Questions about `torch.nn.MultiheadAttention`

I don’t understand how nn.MultiheadAttention module work.

  1. What is the meaning of k_dim and v_dim respectively in __init__? Are they related to key and value parameters in forward()?

  2. Why must the embedding_dim be divisible by num_heads? What is the meaning of head_dim derived from such a fomulation?

    I thought multi-head self-attention works this way:

  • embedding_dim are projected into query_dim, key_dim, value_dim respectively
  • after computing attention weights between query and key, the value_dim are collected according to the attention weights of each query, which forms exactly the output of current attention head.
  • Finally output of all heads are concatenated into one matrix of ~*head_num*value_dim and projected into embedding_dim. Thus, I don’t see where should the module divide embedding_dim by num_heads.
  1. What is the difference between torchtext.nn.MultiheadAttention and torch.nn.MultiheadAttention?

UP! I am very confused by this as well! Can anyone clarify?

Also: how can kdim be different from embed_dim (which is hardcoded to be qdim, which also makes no sense / is not very general)? In order to take the dot product between queries and keys, they have to have the same length! The only one between q,k,v that should be able to have a different length is v.

And vdim should also determine the size of the output, but then out_proj (the Matrix to projekt that output to the final output of the layer) is set up with the shape (embed_dim, embed_dim), when it should be (vdim, embed_dim), or better (vdim, out_dim) to be more general.

It seems that this layer can only work when embed_dim=kdim=vdim, which is the case any way when you do not specify kdim and vdim, so whats the point?

I have not yet tried to play around with it to see if it really doesn’t work when kdim or vdim are different from embed_dim, but just from looking at the code and the doc, this seems all a bit messy and not very well documented at all!

@namespace_pt @steffenN

Question1 : k_dim and v_dim are the dimensions of your inputs(same as key and value in self attention)
Question 2 : It must be divisible because. embedding_dim is divided across different heads. So if your embedding_dim = 300 and you have num_heads = 2. The first head words on 150 part of the embedding and the second head works on the other 150, the results of the two heads are later concatenated.

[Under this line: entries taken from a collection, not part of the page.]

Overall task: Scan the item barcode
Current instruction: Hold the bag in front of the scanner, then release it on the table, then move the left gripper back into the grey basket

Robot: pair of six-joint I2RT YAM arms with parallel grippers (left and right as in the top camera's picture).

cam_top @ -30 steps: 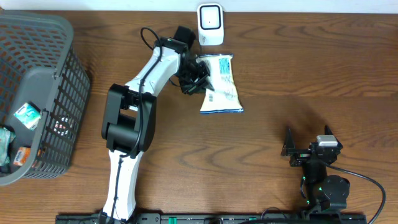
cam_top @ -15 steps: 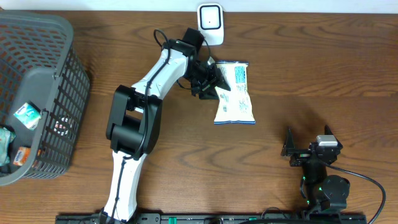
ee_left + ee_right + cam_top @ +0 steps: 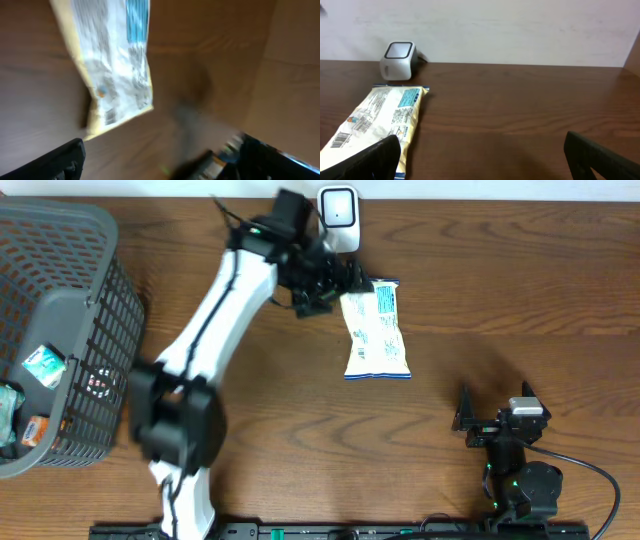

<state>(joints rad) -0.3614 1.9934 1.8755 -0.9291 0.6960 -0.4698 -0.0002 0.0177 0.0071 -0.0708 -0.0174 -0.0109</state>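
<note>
The left gripper (image 3: 332,283) hung with its jaws spread wide over the far side of the table (image 3: 480,290), just in front of the white barcode scanner (image 3: 338,218), which stood upright at the far edge. On my left wrist feed, which was blurred, both black fingers (image 3: 65,161) sat at the bottom corners of the picture with nothing between them. The snack packet (image 3: 377,332) lay flat on the wood beyond the fingertips. I could not tell whether any part of the gripper touched it.

The packet, white with blue print, rested lengthwise a little toward the right of the scanner, one short end near the scanner and the other pointing to the near edge. I could make out a small barcode (image 3: 337,141) near the corner of its upturned face.

The right gripper (image 3: 481,142) waited near the table's near-right corner, jaws likewise wide apart and holding nothing, well apart from the packet.

A grey basket (image 3: 60,300) stood at the left edge, with a few small packs (image 3: 42,366) in it.
</note>
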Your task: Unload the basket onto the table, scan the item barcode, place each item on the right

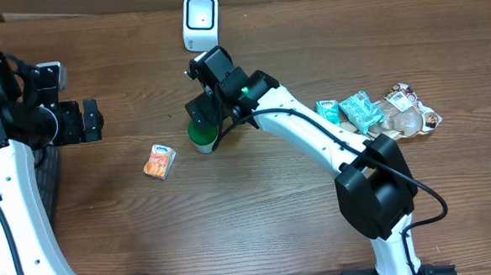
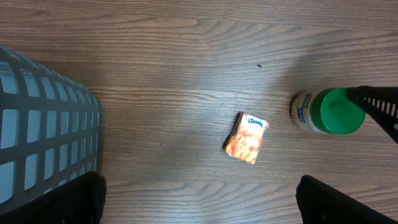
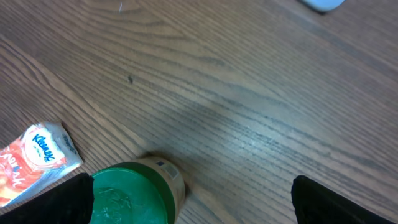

Please watch torch.nn.MultiheadAttention. It can clear all your doubts

Hi @AbdulsalamBande,

Thank you for your answer, I am also confused by point 2. I understand your answer, though, it doesn’t make sense to me that it works like that.

It is very weird to me to prevent a head from seeing parts of the features of the input. Going back to your example, you deprive each head from half of the feature of the input.

Extending your example, let’s say head 1 specializes in semantics and head 2 specializes in logic connectors in the sentence. If you give only half of the features to head 1, then it is difficult for the head to do its job because the split it receives may miss some important features from the input that contain a lot of information on semantics.
The same goes for head 2, the split it receives may miss some important features regarding logic.

I don’t understand how this architecture can be efficient, I am lacking the intuition here. What would make sense is that the split would happen AFTER the projection of Q, K and V. But then, we would not need embedding_dim to be divisible by num_heads.


Your transformer model has a certain dimensionality, like 512. Each “head” gets parts of that vector to hold it’s representation. So if you have 512 dimensionality vector representation, and 8 heads, each head gets 512/8 = 64 numbers to store it’s representation. The dimensionality is not about the features the head gets access to, it’s about the amount of numbers the heads gets to use to store its representation.